O que me interessa nesta passagem é que justo fazendo uso desta imagem selvática, Benjamin estabelece uma distinção clara entre o trabalho do tradutor e do poeta. E essa distinção não me parece somente válida e salutar no campo literário, como também confere à tradução o lugar de gênero textual próprio, capaz de abalar os fundamentos da linguagem e se distanciar de qualquer projeto ou estética nacionalista. Pois é justo a distância da própria linguagem, da própria cultura e do próprio mundo o que a tradução é capaz de propiciar. Cruzando este postulado com a cena de Macunaíma, acredito ainda ser possível derivar uma antropofagia da tradução que retorne ao gesto antinarcísico postulado pela antropofagia oswaldiana. Uma antropofagia não só feita de tradutores-poetas ou poetas-tradutores, mas também de tradutores em tradução, para os quais a incorporação do outro não implique em se perder no cipoal da própria linguagem, mas de encontrar uma forma de saída na linguagem alheia, distanciando-se com dedos para trás e calcanhares adiante da digestão domesticada.

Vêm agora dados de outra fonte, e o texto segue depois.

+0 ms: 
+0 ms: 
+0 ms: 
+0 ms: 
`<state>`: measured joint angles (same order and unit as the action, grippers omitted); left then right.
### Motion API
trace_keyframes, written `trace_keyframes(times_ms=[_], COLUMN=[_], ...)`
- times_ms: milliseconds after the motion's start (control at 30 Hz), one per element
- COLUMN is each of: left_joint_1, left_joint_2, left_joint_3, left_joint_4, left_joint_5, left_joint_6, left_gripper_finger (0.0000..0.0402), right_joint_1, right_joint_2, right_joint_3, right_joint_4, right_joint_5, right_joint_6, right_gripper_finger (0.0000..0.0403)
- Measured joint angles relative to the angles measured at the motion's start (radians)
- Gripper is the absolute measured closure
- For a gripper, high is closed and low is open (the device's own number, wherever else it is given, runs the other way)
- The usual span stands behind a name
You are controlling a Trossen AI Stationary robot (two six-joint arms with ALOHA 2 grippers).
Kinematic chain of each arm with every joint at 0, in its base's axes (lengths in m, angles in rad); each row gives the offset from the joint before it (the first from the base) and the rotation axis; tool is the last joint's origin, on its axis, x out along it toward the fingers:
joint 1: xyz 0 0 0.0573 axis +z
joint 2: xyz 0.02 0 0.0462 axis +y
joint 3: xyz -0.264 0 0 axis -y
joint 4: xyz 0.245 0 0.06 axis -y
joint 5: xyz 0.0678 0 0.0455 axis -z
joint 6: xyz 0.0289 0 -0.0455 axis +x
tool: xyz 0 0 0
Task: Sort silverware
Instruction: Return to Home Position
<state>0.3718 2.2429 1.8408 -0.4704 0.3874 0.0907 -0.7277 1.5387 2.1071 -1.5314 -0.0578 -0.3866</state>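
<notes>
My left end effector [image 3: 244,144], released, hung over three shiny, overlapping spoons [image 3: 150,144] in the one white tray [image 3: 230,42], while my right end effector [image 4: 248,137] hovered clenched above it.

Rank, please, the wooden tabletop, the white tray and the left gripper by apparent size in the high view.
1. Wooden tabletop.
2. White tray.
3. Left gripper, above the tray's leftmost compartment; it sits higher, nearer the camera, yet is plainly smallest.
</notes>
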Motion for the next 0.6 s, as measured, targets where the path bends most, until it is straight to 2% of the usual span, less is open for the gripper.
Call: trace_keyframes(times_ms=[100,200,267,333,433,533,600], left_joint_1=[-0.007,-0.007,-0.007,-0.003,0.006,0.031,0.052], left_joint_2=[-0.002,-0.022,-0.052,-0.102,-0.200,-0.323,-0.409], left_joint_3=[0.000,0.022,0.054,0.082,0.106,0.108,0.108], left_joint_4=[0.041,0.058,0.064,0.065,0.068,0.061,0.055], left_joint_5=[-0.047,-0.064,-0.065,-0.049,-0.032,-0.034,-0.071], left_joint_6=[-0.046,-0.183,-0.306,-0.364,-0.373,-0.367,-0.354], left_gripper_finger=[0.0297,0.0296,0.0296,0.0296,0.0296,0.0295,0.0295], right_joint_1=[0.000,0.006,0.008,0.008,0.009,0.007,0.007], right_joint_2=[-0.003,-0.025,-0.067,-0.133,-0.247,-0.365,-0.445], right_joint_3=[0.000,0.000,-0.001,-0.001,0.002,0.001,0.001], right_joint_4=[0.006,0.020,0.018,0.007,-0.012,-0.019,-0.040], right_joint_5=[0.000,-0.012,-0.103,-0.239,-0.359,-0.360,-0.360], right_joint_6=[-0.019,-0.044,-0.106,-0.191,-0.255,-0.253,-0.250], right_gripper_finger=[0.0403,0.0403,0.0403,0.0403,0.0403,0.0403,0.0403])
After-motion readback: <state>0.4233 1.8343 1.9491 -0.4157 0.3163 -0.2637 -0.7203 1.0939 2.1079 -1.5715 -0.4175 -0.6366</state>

E talvez um caminho para uma poética antropofágica de tradução seja o de considerá-la, como o fez Oswald de Andrade na criação literária, como forma de pensamento selvagem. Pois não somente o poeta é capaz de ver no pensamento em estado selvagem, ou seja, o pensamento humano em seu livre exercício, formas de criação literária. Também o tradutor, aquele sujeito que se encontra constantemente entre línguas, trabalha como um bricoleur num exercício não domesticado, em vista da obtenção de um rendimento de linguagem. Assim como o bricoleur complementa, continuamente e sem qualquer planejamento prévio, seus materiais acumulados através de resíduos, despojos e sobras oriundas de construções e desconstruções de linguagem anteriores, a obra resultante da bricolagem do tradutor também é composta de detritos e fragmentos, ou ainda nas palavras de Lévi-Strauss, de testemunhos fossilizados da história de um sujeito, uma sociedade e, acrescento, de sua linguagem, trazendo em si, como as construções monumentais, além da natureza de uma obra desconstruída, os sinais da próxima reconstrução, ou melhor, um inquietante “que foi?” dos poemas de difícil digestão sendo traduzidos dentro de nós.